WHAT NEEDS TO BE DONE ->
Once the line with "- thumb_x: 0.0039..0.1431" is found in the data, output it and each following line exactly, up to and including the line with "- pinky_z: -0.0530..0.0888", and nothing before or after.

───── DATA SHOWN ─────

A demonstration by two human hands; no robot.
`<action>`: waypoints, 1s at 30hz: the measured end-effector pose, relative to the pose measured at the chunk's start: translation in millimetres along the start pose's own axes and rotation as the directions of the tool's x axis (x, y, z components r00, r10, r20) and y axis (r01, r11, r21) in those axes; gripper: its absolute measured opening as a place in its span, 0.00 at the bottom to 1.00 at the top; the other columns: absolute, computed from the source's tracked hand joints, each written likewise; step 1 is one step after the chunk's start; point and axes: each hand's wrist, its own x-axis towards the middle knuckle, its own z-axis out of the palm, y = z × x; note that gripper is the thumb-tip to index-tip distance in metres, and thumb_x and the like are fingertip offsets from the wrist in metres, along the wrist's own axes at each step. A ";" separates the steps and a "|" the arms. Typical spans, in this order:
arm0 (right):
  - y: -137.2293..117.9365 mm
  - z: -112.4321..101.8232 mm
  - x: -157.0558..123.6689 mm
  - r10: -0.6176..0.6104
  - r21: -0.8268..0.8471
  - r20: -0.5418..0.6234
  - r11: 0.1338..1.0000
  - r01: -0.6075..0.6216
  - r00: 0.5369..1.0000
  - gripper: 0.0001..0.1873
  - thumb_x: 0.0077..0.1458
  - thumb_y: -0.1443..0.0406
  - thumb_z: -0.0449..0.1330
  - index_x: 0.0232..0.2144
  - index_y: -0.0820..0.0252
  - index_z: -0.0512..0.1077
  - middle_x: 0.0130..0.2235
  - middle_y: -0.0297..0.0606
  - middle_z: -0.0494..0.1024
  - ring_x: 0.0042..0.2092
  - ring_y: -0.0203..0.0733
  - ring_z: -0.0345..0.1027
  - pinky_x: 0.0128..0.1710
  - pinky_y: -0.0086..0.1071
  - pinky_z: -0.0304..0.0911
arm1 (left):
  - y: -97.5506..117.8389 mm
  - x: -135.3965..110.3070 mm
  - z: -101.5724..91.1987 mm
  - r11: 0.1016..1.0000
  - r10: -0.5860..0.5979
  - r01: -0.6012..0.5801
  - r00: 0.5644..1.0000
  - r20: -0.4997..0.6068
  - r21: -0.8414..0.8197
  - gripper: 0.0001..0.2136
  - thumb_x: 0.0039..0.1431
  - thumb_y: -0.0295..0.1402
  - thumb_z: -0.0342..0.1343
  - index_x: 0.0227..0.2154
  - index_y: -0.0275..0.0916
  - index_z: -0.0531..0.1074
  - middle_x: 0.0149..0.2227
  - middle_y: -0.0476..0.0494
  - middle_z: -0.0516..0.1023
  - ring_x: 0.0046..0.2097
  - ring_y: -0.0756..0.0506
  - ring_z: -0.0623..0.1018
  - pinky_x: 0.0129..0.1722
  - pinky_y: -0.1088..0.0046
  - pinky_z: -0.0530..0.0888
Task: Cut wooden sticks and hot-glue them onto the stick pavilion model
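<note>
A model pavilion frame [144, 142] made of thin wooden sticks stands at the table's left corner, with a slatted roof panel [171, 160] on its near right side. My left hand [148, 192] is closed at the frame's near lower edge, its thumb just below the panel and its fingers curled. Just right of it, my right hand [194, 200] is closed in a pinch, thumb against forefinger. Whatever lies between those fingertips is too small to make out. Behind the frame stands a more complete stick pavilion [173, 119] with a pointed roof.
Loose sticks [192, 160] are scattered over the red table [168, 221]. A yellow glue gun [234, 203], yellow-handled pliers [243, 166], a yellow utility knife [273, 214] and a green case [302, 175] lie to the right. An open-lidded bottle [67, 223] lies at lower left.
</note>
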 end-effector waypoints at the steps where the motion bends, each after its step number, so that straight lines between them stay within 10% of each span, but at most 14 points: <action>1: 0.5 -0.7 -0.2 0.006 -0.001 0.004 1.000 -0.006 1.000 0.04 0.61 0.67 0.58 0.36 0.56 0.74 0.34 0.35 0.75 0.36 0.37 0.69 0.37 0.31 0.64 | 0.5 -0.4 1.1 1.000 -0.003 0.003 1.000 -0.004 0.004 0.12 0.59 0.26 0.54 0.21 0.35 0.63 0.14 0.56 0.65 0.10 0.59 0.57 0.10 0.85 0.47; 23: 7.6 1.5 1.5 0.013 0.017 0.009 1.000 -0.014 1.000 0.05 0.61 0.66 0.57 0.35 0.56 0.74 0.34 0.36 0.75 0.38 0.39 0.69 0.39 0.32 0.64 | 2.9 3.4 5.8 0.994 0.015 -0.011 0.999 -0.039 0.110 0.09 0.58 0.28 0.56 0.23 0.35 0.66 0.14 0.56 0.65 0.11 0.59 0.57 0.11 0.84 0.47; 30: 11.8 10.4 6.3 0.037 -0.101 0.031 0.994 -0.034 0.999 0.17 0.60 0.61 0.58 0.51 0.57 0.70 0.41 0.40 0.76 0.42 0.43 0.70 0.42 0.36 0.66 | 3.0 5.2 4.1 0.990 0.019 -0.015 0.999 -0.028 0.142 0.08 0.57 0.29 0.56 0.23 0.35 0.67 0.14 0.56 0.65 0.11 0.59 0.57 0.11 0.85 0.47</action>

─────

EXERCISE ANSWER ->
  - thumb_x: 0.0039..0.1431
  - thumb_y: -0.0295..0.1402
  - thumb_z: -0.0342..0.1343
  - index_x: 0.0227..0.2154
  - index_y: -0.0275..0.0916
  - index_z: -0.0531..0.1074
  - middle_x: 0.0149..0.2227
  - middle_y: -0.0476..0.0494
  - middle_z: -0.0516..0.1023
  - ring_x: 0.0046..0.2097
  - ring_y: -0.0756..0.0506
  - ring_z: -0.0623..0.1018
  - pinky_x: 0.0129..0.1722
  - pinky_y: -0.1088..0.0046
  - pinky_z: -0.0530..0.0888

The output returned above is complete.